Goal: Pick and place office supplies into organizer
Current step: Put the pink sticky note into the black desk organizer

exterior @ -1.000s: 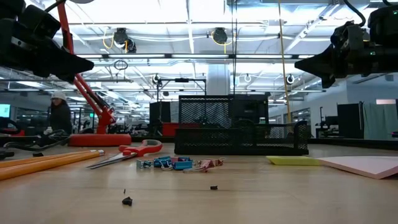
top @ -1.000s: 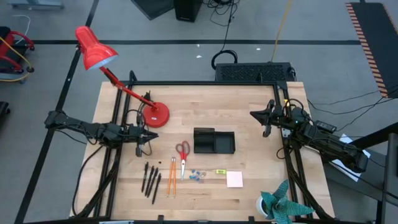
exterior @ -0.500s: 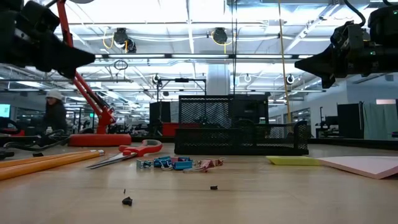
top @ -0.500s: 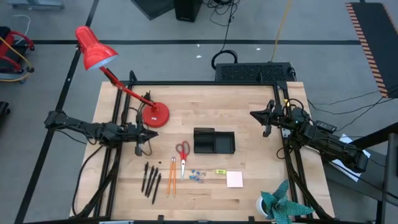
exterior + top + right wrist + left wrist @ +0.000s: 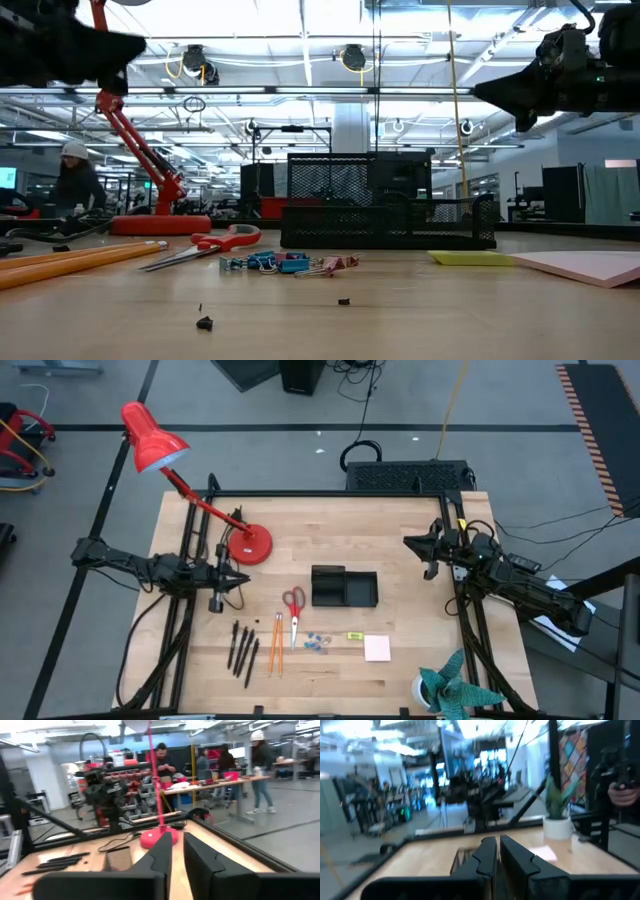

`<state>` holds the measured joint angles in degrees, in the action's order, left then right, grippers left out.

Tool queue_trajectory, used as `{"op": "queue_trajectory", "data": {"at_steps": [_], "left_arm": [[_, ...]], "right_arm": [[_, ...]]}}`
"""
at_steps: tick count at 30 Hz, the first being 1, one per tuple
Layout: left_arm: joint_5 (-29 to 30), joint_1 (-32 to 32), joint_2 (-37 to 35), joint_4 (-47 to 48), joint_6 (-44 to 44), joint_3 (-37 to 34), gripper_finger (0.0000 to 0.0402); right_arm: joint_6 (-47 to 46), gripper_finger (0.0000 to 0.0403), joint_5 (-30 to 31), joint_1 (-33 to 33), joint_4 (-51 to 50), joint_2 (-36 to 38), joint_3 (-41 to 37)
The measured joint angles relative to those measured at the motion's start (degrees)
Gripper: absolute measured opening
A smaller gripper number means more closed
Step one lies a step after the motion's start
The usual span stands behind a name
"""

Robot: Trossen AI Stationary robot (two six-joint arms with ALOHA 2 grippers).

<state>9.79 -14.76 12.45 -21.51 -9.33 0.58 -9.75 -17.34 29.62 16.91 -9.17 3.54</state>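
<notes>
The black organizer (image 5: 343,587) stands at the table's middle. In front of it lie red-handled scissors (image 5: 293,610), dark pens (image 5: 242,648), orange pencils (image 5: 276,645), bluish clips (image 5: 318,643), a tiny yellow piece (image 5: 353,636) and a pale pink note pad (image 5: 377,648). My left gripper (image 5: 241,581) hovers left of the organizer, above the table. It points toward the organizer, and its fingers (image 5: 487,854) are together. My right gripper (image 5: 408,543) hovers at the organizer's far right, with a narrow gap between its fingers (image 5: 161,852). Neither holds anything.
A red desk lamp (image 5: 250,545) stands on its round base just beyond my left gripper, its arm slanting to the far left. A teal leafy plant in a white pot (image 5: 450,688) sits at the near right corner. A large black box (image 5: 408,475) with cables stands behind the table.
My left gripper has risen and tipped its fingers upward; in the low view it now sits near the picture's top. My right gripper has tipped up a little. The supplies and the organizer have stayed where they were.
</notes>
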Motion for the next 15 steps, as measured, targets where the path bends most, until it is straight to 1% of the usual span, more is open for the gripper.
{"op": "queue_trajectory", "data": {"at_steps": [2, 5, 9, 12, 15], "left_arm": [[-1.16, 0.0, 0.02, -1.9, -1.4, 0.0, 0.0033], [-1.0, 0.0, 0.02, -2.67, -2.56, 0.02, 0.0033], [2.91, 0.02, 0.02, -0.11, -2.56, 0.02, 0.0033], [4.98, 0.02, 0.04, 3.17, -2.03, 0.02, 0.0033], [6.37, 0.04, 0.04, 5.02, -0.95, 0.02, 0.0033]], "right_arm": [[0.36, 0.0069, -1.36, -1.84, -0.6, -0.79, 1.26], [0.67, 0.0097, -2.16, -5.42, 0.18, -2.66, 4.82], [3.23, 0.0134, -1.78, -11.8, -3.66, -7.83, 10.86], [6.09, 0.0159, 2.86, -17.65, -7.42, -13.95, 16.59], [9.24, 0.0181, 8.75, -23.54, -11.85, -21.72, 22.57]]}}
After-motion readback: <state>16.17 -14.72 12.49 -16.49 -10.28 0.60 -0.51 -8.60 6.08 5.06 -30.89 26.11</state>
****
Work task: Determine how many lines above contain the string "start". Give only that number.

Exercise answer: 2